Sunday, January 14

Polo: The Runaway Book


by Regis Faller
Roaring Book Press 2007

"When a smiley face steals his book, Polo goes on another fabulous adventure to retrieve it."

That was the note I made to myself. You can tell I used to summarize movies. Badly, at times.

In what amounts to a graphic novel for the picture book set (and for those of us who enjoy a good, lengthy visual story) this follow-up to Polo's last adventure deals in the same sort of flights of fantasy where the unexplainable is quite natural. Along the way Polo confronts, visits or enlists the help of a variety of creatures and beings who are equally at home in their little worlds -- the genie in the desert, the princess pig in the land of clouds, the chicken flying a balloon craft over the ocean, the cloud people whose boxing ring becomes a dance stage, the penguin whose knitting unravels and becomes the sort of living line that was the stock and trade of Harold and his purple crayon, all jumping from one fantastic setting to then next.
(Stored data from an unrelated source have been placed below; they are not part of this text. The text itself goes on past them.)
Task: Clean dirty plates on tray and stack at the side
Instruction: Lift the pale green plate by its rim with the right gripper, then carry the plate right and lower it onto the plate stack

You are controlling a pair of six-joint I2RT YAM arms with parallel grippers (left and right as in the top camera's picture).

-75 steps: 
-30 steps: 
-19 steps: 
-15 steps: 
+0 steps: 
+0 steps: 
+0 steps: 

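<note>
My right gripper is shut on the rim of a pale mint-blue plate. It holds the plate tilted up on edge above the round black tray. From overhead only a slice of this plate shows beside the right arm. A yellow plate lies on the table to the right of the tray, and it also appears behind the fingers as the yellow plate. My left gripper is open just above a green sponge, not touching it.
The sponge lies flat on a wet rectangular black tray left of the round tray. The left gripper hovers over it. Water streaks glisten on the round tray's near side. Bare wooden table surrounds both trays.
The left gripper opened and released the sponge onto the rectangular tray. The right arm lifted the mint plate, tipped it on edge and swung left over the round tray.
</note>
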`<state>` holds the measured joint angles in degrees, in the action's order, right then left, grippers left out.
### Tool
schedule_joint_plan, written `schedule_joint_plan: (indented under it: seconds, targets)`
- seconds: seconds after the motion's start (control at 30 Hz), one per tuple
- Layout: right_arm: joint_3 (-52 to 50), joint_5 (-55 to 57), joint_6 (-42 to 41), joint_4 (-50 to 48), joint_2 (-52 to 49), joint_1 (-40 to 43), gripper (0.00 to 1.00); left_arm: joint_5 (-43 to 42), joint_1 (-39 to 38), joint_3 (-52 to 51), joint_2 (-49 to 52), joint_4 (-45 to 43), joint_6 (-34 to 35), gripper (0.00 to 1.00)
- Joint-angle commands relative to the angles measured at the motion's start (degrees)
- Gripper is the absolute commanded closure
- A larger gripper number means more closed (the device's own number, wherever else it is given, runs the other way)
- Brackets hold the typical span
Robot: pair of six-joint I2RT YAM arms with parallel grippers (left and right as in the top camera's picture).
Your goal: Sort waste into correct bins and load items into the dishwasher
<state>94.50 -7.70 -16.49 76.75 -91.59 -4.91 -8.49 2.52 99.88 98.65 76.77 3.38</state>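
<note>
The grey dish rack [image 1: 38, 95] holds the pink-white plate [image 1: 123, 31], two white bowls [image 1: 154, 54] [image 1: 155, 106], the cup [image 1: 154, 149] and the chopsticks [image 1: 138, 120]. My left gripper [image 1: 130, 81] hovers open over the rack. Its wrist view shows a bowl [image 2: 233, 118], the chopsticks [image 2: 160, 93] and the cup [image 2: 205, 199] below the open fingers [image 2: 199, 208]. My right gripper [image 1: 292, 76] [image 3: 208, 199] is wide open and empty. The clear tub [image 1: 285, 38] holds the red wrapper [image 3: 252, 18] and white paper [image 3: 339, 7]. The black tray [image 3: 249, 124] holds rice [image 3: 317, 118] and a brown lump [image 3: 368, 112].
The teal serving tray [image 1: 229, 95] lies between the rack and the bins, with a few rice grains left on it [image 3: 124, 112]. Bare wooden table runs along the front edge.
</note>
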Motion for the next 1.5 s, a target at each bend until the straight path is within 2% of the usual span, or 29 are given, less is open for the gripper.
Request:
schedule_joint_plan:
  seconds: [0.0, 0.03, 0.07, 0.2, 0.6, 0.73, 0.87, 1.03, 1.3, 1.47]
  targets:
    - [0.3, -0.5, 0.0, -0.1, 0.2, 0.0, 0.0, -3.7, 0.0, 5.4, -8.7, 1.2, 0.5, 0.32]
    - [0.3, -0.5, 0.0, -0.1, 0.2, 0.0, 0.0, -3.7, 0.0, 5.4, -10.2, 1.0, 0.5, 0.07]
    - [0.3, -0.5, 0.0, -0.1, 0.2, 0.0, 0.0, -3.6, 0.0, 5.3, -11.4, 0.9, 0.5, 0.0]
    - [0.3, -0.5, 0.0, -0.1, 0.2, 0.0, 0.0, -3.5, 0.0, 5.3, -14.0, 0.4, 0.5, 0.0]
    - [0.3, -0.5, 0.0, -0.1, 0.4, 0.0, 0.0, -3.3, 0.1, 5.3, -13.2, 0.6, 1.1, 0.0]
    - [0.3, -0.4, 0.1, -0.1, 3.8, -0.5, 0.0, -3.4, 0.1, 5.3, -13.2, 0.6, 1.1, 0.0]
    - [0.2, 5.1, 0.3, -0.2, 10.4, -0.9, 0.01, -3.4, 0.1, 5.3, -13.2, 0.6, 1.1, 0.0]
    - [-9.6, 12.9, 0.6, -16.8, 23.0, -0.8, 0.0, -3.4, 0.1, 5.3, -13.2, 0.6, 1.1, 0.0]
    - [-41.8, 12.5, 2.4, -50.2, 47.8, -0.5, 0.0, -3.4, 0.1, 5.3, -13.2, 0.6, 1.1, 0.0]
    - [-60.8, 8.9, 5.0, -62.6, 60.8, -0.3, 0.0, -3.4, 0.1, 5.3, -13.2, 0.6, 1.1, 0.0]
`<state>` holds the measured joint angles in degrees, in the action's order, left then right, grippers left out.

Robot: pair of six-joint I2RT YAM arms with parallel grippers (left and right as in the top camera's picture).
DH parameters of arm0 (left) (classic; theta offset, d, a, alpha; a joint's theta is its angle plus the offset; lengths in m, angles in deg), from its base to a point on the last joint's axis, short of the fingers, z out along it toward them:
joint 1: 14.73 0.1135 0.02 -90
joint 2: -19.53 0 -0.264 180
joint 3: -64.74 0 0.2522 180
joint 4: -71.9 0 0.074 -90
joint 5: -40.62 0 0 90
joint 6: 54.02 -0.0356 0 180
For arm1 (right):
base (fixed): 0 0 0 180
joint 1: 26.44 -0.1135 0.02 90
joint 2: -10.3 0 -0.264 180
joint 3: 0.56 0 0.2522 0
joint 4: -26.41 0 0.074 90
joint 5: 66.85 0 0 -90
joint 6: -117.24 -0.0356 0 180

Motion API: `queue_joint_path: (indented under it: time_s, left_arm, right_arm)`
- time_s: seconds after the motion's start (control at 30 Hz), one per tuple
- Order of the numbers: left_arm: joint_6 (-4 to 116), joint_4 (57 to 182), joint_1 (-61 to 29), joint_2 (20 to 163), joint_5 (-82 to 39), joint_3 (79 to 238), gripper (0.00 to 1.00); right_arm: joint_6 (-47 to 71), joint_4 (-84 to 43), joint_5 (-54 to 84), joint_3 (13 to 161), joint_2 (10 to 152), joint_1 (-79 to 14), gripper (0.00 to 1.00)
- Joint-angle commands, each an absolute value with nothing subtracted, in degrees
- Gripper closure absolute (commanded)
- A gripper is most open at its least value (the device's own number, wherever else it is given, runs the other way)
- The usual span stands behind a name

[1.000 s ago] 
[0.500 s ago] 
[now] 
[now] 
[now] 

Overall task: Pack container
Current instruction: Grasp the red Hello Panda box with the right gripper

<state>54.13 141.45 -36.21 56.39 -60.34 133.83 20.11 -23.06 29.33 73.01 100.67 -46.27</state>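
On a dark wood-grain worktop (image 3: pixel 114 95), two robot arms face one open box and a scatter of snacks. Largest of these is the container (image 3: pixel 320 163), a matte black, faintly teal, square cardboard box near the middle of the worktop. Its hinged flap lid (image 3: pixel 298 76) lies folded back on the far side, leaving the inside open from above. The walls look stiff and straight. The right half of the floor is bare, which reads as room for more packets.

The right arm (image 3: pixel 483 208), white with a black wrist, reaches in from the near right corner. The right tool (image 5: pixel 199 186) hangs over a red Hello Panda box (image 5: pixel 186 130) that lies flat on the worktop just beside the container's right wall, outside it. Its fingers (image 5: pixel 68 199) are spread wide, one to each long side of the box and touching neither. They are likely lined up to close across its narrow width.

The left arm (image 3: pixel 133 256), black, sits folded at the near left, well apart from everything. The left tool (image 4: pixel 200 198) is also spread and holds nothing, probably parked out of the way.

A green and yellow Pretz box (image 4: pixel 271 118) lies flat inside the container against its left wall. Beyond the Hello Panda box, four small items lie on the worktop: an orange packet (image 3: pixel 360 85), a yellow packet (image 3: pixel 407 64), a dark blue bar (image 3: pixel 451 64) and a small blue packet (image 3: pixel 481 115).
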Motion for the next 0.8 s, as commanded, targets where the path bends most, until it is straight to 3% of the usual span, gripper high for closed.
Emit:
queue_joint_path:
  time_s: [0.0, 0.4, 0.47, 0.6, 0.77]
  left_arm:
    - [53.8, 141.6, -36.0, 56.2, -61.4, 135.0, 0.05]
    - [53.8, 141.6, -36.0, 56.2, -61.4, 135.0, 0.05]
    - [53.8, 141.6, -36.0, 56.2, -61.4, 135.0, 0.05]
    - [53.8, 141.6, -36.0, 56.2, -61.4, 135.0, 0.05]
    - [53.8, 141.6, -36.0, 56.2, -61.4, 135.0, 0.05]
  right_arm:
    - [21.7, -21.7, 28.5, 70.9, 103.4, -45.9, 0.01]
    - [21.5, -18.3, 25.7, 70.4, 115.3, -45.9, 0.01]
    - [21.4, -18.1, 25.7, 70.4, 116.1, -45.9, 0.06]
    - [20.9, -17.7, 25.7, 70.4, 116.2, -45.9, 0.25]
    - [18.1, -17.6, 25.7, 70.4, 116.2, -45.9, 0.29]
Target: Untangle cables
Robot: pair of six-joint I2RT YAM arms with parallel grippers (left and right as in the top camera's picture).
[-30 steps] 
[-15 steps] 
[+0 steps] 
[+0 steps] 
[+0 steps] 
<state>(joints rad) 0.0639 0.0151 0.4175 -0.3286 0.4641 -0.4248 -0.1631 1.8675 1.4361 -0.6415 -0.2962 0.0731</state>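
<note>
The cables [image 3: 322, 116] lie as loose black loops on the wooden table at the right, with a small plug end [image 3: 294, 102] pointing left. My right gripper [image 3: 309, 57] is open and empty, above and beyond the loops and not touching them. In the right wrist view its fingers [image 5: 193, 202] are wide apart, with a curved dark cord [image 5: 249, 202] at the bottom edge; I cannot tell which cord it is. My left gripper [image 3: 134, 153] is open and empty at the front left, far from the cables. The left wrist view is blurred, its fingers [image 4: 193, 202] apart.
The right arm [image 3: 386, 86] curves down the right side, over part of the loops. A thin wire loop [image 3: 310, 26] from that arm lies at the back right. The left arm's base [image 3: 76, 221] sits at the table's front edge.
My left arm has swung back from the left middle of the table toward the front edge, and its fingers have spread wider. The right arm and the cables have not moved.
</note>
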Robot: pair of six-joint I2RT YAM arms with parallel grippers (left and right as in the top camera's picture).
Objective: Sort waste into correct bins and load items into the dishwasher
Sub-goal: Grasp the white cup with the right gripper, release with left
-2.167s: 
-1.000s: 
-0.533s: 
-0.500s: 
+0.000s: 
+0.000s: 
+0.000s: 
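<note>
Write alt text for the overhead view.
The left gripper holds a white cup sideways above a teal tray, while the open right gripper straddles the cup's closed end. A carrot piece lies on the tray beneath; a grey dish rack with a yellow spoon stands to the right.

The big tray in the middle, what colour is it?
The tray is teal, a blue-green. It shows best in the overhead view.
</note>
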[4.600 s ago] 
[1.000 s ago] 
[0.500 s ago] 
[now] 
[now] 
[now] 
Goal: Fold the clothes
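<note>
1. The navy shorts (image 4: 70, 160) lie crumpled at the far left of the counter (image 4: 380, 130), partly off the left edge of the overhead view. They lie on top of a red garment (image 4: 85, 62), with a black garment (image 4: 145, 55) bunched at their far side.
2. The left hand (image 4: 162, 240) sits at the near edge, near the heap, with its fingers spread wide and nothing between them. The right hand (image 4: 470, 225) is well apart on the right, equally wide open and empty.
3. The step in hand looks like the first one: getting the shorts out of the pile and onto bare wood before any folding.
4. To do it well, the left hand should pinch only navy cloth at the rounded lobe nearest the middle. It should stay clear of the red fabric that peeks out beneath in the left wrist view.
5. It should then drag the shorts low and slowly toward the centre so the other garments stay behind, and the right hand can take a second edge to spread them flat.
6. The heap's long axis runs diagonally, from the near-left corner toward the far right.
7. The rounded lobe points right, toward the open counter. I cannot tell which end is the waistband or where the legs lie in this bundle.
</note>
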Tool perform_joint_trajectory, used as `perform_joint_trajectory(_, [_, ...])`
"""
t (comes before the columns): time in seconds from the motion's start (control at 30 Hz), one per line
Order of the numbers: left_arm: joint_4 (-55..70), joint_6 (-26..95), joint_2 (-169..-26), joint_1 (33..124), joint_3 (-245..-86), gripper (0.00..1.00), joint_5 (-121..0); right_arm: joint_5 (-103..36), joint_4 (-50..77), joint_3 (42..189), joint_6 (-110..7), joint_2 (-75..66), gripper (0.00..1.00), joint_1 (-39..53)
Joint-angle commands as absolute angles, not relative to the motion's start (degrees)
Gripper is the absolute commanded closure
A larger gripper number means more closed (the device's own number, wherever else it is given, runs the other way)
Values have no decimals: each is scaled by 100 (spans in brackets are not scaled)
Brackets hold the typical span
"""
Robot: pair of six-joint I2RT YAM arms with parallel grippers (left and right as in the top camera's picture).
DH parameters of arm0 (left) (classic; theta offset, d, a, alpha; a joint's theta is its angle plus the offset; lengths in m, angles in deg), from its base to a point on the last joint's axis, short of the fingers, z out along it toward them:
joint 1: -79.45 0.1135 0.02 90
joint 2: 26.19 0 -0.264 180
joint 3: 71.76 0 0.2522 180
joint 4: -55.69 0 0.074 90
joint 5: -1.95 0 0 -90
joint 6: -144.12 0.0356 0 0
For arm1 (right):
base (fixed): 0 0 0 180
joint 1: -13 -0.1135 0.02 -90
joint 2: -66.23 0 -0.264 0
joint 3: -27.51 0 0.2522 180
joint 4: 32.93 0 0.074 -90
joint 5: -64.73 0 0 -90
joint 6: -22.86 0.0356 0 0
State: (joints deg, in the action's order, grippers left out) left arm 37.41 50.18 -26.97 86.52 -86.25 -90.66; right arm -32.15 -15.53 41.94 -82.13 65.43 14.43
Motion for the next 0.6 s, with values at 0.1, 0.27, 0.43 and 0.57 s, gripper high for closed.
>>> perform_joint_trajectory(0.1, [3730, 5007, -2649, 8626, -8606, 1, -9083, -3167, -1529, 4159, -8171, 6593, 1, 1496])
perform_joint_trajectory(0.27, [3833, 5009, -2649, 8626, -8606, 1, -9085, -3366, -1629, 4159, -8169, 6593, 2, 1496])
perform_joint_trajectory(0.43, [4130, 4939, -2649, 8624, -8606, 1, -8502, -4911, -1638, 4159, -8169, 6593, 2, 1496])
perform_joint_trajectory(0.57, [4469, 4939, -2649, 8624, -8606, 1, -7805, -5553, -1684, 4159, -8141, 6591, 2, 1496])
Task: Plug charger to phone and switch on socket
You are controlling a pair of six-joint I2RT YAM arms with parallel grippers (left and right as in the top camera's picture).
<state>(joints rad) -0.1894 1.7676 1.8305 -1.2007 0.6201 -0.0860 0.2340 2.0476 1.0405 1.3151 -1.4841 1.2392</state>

Faller's book doesn't fall into the traditional category of "European" (the book was originally published in France) in that the illustration is immediately approachable. What does feel non-American about it is the scope of the story, it's length, and episodic nature of Polo's adventures. It's a question of trusting the attention span of young readers, I fear, that and the attitude European audiences have toward graphic novels. I have already heard adults refer to this book as a comic book because of its multi-panel format -- lumping it generically and with total ignorance into the same camp as Superman, The Archies and Peanuts gang -- writing it off as something lesser than a traditional picture book. Which is a shame.

If a pre-reading child can sit for 30 minutes and watch, and follow, a television program they deserve enough credit to be given a book with 80 pages that manages to transport them to half dozen worlds of fantasy and adventure. And they only need to know two words to follow along, a phrase only uttered twice in the entire story.

"My book!"

1 comment:

Anonymous said...

Thanks for the review. I am reminded to go out and try to find this at the library. Saw it reviewed in The Horn Book, I believe, but then I promptly forgot. The previous Polo book was a huge hit in our house -- as well as the web site with the wonderfully strange singing green men.